• _REQUIRED ACTION_: Could you copy the whole listing below exactly as written?

****************

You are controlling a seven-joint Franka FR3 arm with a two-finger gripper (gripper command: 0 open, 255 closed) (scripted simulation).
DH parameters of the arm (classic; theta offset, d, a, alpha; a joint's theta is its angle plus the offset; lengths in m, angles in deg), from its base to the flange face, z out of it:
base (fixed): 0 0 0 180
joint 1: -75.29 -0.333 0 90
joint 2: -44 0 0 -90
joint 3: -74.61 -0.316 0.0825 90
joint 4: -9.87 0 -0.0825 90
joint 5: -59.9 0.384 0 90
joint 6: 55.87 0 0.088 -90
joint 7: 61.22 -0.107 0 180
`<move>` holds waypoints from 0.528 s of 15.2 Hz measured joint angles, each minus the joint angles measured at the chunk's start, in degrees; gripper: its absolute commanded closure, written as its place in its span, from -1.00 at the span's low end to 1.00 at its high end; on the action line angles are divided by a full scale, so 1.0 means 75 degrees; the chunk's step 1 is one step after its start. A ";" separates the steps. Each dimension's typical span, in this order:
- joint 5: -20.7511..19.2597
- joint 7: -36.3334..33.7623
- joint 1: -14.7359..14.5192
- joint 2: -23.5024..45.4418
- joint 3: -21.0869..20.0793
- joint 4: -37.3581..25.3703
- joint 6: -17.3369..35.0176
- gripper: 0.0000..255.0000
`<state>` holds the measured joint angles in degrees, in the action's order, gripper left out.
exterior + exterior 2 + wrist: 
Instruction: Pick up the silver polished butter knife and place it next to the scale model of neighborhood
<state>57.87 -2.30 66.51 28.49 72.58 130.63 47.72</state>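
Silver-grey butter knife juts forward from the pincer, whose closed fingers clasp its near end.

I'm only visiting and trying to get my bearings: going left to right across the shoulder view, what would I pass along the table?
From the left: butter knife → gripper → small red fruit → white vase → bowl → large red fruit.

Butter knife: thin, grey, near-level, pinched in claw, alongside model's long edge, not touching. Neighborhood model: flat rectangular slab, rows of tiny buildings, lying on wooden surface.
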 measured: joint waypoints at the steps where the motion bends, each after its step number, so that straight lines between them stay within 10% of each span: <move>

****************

• _EXERCISE ANSWER_:
You are controlling a seven-joint Franka FR3 arm with a two-finger gripper (gripper command: 0 open, 255 closed) (scripted simulation).
DH parameters of the arm (classic; theta offset, d, a, alpha; a joint's theta is its angle plus the offset; lengths in m, angles in deg), from its base to the flange face, z out of it:
base (fixed): 0 0 0 180
joint 1: -75.29 -0.333 0 90
joint 2: -44 0 0 -90
joint 3: -74.61 -0.316 0.0825 90
joint 4: -9.87 0 -0.0825 90
joint 5: -59.9 0.384 0 90
joint 6: 55.87 0 0.088 -90
joint 7: 61.22 -0.107 0 180
`<move>` holds waypoints from 0.528 s of 15.2 Hz measured joint angles, each minus the joint angles measured at the chunk's start, in degrees; gripper: its absolute commanded closure, written as its place in its span, from -1.00 at the span's low end to 1.00 at its high end; on the action line angles are divided by a full scale, so 1.0 means 75 degrees; the chunk's step 1 is one step after its start. A ";" separates the steps. Each dimension's typical span, in this order:
- joint 5: -20.7511..19.2597
- joint 7: -36.3334..33.7623
- joint 1: -14.7359..14.5192
- joint 2: -23.5024..45.4418
- joint 3: -21.0869..20.0793
- joint 4: -37.3581..25.3703
- joint 6: -17.3369..35.0176
- gripper: 0.0000..255.0000
`<state>` holds the measured joint angles in degrees, in the action's order, gripper left out.
exterior + exterior 2 + wrist: 
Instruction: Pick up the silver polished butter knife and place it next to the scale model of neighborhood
<state>57.87 -2.30 66.51 28.49 72.58 130.63 47.72</state>
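Silver-grey butter knife juts forward from the pincer, whose closed fingers clasp its near end.

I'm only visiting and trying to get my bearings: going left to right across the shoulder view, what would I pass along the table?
From the left: butter knife → gripper → small red fruit → white vase → bowl → large red fruit.

Butter knife: thin, grey, near-level, pinched in claw, alongside model's long edge, not touching. Neighborhood model: flat rectangular slab, rows of tiny buildings, lying on wooden surface.
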 measured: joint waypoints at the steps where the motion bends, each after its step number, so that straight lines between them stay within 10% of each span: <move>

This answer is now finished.